[What is required] Word for word, return each entry that follows, with every image removed.

[Data to examine Boundary: Start]

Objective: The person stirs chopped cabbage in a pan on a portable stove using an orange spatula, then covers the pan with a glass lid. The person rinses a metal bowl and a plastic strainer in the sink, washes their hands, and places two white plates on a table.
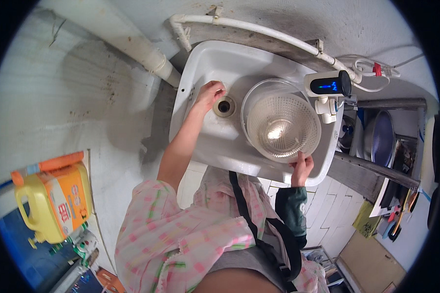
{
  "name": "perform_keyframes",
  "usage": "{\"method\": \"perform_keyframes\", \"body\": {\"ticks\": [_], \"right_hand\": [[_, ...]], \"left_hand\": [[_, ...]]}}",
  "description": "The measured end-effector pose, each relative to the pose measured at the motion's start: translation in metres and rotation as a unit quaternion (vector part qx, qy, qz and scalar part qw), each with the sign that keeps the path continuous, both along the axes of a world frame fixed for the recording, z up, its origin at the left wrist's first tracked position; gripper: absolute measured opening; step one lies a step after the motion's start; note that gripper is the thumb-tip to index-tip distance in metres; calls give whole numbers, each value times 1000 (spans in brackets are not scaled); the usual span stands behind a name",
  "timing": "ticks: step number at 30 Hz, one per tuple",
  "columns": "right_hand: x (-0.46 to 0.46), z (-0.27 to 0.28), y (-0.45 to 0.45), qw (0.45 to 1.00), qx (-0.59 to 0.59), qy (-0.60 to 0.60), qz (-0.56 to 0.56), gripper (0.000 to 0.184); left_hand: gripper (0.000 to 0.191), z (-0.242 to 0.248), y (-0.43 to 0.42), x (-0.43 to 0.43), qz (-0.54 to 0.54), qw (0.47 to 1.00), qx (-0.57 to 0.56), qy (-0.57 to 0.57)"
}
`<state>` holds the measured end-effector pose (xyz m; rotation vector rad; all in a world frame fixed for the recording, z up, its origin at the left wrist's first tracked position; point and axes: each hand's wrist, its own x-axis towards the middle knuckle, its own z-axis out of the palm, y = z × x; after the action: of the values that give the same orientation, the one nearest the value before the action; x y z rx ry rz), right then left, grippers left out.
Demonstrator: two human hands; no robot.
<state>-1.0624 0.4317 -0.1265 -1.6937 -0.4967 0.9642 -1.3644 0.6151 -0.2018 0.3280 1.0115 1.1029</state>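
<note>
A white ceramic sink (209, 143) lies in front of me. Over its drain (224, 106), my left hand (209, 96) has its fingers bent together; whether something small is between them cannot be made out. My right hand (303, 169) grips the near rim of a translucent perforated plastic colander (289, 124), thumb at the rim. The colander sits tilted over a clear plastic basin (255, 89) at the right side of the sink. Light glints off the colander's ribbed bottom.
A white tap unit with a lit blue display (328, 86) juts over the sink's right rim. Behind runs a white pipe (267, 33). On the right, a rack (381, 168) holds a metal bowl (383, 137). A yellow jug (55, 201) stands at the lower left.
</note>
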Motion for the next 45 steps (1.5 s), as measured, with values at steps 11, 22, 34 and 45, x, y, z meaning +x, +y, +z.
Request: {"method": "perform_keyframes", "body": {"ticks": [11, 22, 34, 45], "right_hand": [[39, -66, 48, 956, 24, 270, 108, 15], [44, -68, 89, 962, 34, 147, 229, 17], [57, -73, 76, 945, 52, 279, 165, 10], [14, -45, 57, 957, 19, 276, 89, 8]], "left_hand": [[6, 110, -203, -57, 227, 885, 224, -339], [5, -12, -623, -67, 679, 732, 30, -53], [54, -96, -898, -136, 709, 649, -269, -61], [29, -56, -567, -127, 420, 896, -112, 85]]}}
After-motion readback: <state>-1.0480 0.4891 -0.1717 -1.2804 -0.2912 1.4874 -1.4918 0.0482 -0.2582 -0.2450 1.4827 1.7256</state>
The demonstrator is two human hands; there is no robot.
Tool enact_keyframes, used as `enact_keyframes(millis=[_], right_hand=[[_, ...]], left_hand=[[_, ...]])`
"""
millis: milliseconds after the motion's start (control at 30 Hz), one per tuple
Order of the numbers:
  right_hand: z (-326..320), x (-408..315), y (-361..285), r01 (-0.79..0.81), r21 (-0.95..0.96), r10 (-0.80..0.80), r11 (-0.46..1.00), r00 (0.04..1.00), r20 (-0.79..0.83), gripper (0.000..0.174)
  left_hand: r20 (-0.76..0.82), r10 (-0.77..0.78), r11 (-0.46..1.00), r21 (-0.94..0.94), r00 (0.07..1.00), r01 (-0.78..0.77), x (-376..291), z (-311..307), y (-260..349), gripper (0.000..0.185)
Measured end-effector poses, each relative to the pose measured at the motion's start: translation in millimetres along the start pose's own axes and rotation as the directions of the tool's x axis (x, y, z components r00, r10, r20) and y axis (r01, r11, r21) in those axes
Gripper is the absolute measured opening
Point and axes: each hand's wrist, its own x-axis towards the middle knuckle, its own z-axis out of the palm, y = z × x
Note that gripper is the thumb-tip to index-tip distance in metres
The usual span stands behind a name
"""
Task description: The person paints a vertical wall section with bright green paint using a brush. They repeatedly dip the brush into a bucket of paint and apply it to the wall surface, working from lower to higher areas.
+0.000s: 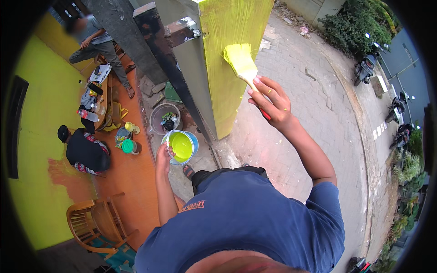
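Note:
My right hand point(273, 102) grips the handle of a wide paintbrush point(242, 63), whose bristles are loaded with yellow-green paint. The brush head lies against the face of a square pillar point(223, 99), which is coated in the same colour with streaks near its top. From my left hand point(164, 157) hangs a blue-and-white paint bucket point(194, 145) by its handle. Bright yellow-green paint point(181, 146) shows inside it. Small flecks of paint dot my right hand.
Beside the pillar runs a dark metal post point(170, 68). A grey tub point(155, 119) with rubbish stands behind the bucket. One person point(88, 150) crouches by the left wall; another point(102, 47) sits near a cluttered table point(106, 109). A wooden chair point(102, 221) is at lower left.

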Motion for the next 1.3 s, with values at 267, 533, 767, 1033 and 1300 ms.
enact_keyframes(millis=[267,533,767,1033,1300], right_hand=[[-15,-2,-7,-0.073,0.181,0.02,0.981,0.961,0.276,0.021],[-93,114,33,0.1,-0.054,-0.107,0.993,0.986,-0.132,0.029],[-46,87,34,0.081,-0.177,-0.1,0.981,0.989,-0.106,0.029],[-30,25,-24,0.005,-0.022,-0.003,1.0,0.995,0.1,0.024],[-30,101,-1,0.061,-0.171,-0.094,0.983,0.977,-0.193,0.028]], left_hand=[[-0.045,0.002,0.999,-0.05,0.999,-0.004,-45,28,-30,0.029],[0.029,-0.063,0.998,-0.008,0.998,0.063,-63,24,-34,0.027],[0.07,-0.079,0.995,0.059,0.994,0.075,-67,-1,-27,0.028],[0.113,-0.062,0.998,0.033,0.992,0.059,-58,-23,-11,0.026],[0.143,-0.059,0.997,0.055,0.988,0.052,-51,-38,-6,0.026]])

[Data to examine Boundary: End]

[Reply]
Objective: The person stirs chopped cabbage in a pan on a portable stove using an orange spatula, then covers the pan with a glass lid. The person rinses a metal bowl and a plastic strainer in the sink, washes their hands, and places two white plates on a table.
{
  "name": "perform_keyframes",
  "usage": "{\"method\": \"perform_keyframes\", \"body\": {\"ticks\": [_], \"right_hand\": [[_, ...]], \"left_hand\": [[_, ...]]}}",
  "description": "The measured end-effector pose, each relative to the pose measured at the motion's start: translation in metres and rotation as a unit quaternion (vector part qx, qy, qz and scalar part qw), each with the sign that keeps the path continuous, both along the axes of a world frame fixed for the recording, z up, its origin at the left wrist's first tracked position; gripper: absolute measured opening; step one lies a step after the motion's start; note that gripper is the thumb-tip to index-tip distance in metres; calls give whole numbers, each value times 1000 (spans in brackets are not scaled); the usual span stands behind a name",
  "timing": "ticks: step number at 30 Hz, one per tuple",
  "columns": "right_hand: x (-0.46 to 0.46), z (-0.27 to 0.28), y (-0.45 to 0.45), qw (0.45 to 1.00), qx (-0.59 to 0.59), qy (-0.60 to 0.60), qz (-0.56 to 0.56), gripper (0.000 to 0.184); left_hand: gripper (0.000 to 0.191), z (-0.242 to 0.248), y (-0.43 to 0.42), x (-0.43 to 0.43), qz (-0.54 to 0.54), qw (0.47 to 1.00), qx (-0.57 to 0.56), qy (-0.57 to 0.57)"
}
`<state>` holds the measured end-effector pose (xyz m; rotation vector rad; all in a world frame fixed for the recording, z up, its origin at the left wrist's first tracked position; point and axes: each hand's wrist, its own x-axis towards the middle knuckle, its own z-axis out of the palm, y = z × x; after the action: of the values that give the same orientation, the one nearest the value before the action; x y z rx ry rz), right then left, grippers left out.
Demonstrator: two human hands; no robot.
<state>-1.0624 0.4317 -0.1265 -1.6937 -0.4967 0.9642 -1.3644 0.6151 -0.2018 0.3280 1.0115 1.1029</state>
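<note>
A white ceramic sink (209, 143) lies in front of me. Over its drain (224, 106), my left hand (209, 96) has its fingers bent together; whether something small is between them cannot be made out. My right hand (303, 169) grips the near rim of a translucent perforated plastic colander (289, 124), thumb at the rim. The colander sits tilted over a clear plastic basin (255, 89) at the right side of the sink. Light glints off the colander's ribbed bottom.
A white tap unit with a lit blue display (328, 86) juts over the sink's right rim. Behind runs a white pipe (267, 33). On the right, a rack (381, 168) holds a metal bowl (383, 137). A yellow jug (55, 201) stands at the lower left.
</note>
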Motion for the next 45 steps (1.5 s), as measured, with values at steps 11, 22, 34 and 45, x, y, z meaning +x, +y, +z.
Request: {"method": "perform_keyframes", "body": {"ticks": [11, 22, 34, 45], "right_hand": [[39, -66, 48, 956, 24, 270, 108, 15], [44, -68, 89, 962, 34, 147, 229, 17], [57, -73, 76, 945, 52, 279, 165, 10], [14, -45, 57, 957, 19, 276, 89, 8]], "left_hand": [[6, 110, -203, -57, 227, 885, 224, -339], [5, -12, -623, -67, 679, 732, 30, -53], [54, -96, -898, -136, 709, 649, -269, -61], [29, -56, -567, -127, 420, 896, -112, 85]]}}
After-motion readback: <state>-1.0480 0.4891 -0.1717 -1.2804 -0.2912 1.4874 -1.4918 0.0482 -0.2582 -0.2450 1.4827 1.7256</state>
The demonstrator is two human hands; there is no robot.
Tool enact_keyframes, used as `enact_keyframes(millis=[_], right_hand=[[_, ...]], left_hand=[[_, ...]])`
"""
millis: milliseconds after the motion's start (control at 30 Hz), one per tuple
Order of the numbers:
  right_hand: z (-326..320), x (-408..315), y (-361..285), r01 (-0.79..0.81), r21 (-0.95..0.96), r10 (-0.80..0.80), r11 (-0.46..1.00), r00 (0.04..1.00), r20 (-0.79..0.83), gripper (0.000..0.174)
  left_hand: r20 (-0.76..0.82), r10 (-0.77..0.78), r11 (-0.46..1.00), r21 (-0.94..0.94), r00 (0.07..1.00), r01 (-0.78..0.77), x (-376..291), z (-311..307), y (-260..349), gripper (0.000..0.185)
Measured end-effector poses, each relative to the pose measured at the motion's start: translation in millimetres along the start pose's own axes and rotation as the directions of the tool's x axis (x, y, z components r00, r10, r20) and y axis (r01, r11, r21) in those axes
Gripper is the absolute measured opening
Point and axes: each hand's wrist, its own x-axis towards the middle knuckle, its own z-axis out of the palm, y = z × x
Note that gripper is the thumb-tip to index-tip distance in metres
The usual span stands behind a name
"""
Task description: The person paints a vertical wall section with bright green paint using a brush. They repeatedly dip the brush into a bucket of paint and apply it to the wall surface, working from lower to higher areas.
+0.000s: 
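Note:
My right hand point(273, 102) grips the handle of a wide paintbrush point(242, 63), whose bristles are loaded with yellow-green paint. The brush head lies against the face of a square pillar point(223, 99), which is coated in the same colour with streaks near its top. From my left hand point(164, 157) hangs a blue-and-white paint bucket point(194, 145) by its handle. Bright yellow-green paint point(181, 146) shows inside it. Small flecks of paint dot my right hand.
Beside the pillar runs a dark metal post point(170, 68). A grey tub point(155, 119) with rubbish stands behind the bucket. One person point(88, 150) crouches by the left wall; another point(102, 47) sits near a cluttered table point(106, 109). A wooden chair point(102, 221) is at lower left.
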
Motion for the next 1.3 s, with values at 267, 533, 767, 1033 and 1300 ms.
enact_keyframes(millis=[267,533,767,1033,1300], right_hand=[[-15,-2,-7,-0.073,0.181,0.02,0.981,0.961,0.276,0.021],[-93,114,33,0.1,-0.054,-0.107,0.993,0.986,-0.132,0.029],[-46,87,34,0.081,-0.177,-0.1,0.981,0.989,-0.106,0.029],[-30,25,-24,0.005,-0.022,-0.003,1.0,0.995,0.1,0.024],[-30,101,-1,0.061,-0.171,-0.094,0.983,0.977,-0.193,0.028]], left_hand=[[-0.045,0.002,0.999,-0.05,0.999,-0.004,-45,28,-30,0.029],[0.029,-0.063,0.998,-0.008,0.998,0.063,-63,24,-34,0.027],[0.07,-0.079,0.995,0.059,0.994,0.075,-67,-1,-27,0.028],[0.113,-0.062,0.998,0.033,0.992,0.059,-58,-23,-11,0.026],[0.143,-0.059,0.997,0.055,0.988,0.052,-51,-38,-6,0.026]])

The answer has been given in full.